Estamating standard errors in Finance Panel Data Sets

Alberto Noe

Join Date: Oct 2020

Posts: 10
#1

Estamating standard errors in Finance Panel Data Sets

01 Oct 2020, 04:27

Dear Stata users,
I'm dealing with an unbalanced panel dataset of many individuals over two years, my purpose is to study the determinants of italian households financial planning.
I find a paper of Mithcell A.Petersen called "Estimating Standard errors in Finance Panel Data Sets: Comparing approaches" whose has radically changed my point of view in the method of study.
In fact before I runned a Breusch-Pagan LM test for random effects versus OLS, choosing the second.
After I runned an Hausman test for fixed versus random effects model, this time was most suitable a fixed effects model for my data.
The paper by Petersen (2009) change my mind, in fact He didn't consider this approach (very simple) but instead He carried about the unbiasedness of the standard errors to choose the best method to apply for a research dealing with panel dataset. He distinguished between two general forms of dependence:
1) "The residuals of a given firm may be correlated across years for a given firm (time series dependence), unobserved effect firm"
2) "The residuals of a given year may be correlated across different firms (cross-sectional dependence), time effect"
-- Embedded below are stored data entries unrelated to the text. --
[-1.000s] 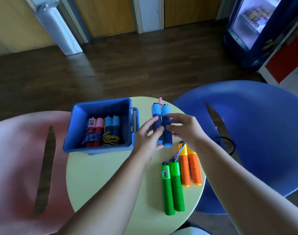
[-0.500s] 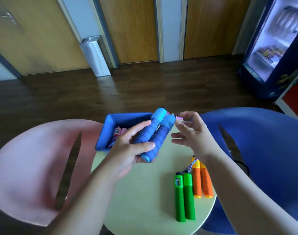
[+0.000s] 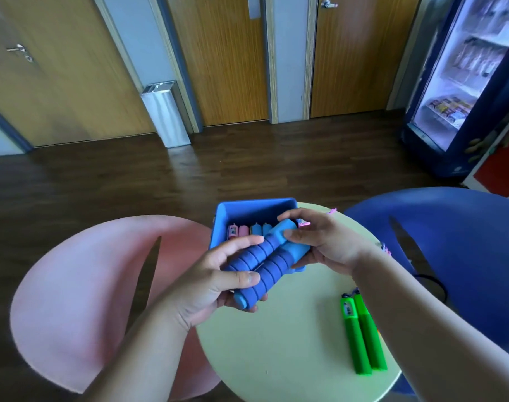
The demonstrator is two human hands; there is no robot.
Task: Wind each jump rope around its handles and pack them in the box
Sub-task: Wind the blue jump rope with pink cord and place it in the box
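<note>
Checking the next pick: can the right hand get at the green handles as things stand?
Likely not yet: the right hand grips the blue handles with the left hand. The green handles lie uncovered nearby.

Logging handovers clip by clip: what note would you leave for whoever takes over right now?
The left hand grips the lower end of the blue handles; the right hand pinches their top end, over the box.
Done: a pink-handled rope and a blue-handled rope sit in the box.
The green rope lies on the table, unpacked.
Whether the held pair's cord is wound cannot be seen.
Left: pack it, then the green rope.
</note>
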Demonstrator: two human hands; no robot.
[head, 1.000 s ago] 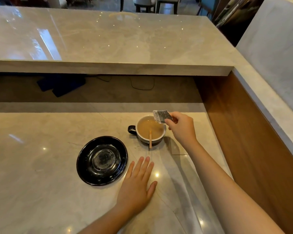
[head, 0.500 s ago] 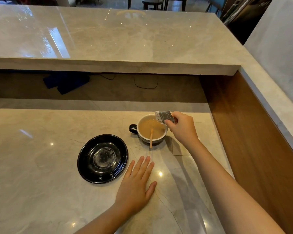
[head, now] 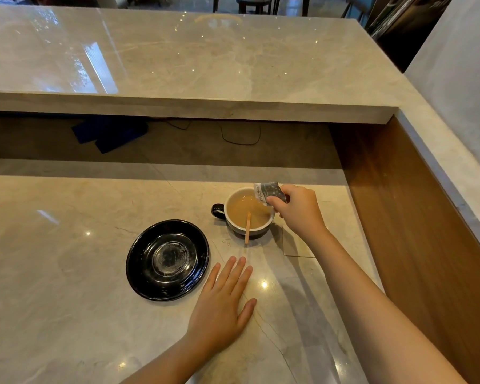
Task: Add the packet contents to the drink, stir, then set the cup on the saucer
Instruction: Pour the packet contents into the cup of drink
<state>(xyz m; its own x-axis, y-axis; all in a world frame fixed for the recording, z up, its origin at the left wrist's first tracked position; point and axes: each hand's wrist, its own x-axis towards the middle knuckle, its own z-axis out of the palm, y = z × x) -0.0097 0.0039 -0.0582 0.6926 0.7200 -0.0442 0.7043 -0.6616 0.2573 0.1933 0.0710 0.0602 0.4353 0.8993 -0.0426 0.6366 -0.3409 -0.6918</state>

He tested various model used in the literature towards various simulation (considering only one effect by time or togheter) and different fractions of variance in the independent variable and in the residuals that is due by this two effects.
Finally he proposed this approach:
1) Run an OLS with white standard errors
2) Run an OLS with standard errors clusterd by firm
3) Run an OLS with standard errors clusterd by year
4)Run an OlS with standard errors clusterd by both

If the second model has larger (3 / 4 times) standard errors than the first model, there is a firm effect and standard errors clustered by firm produce unbiased standard errors.
If the third model has larger (3 /4 times) standard errors than the first model there is a time effect and the Fama-MacBeth model is the best.
If the fourth model has larget (3 / 4 times) standard errors than the second and third model, cluster by firms and year.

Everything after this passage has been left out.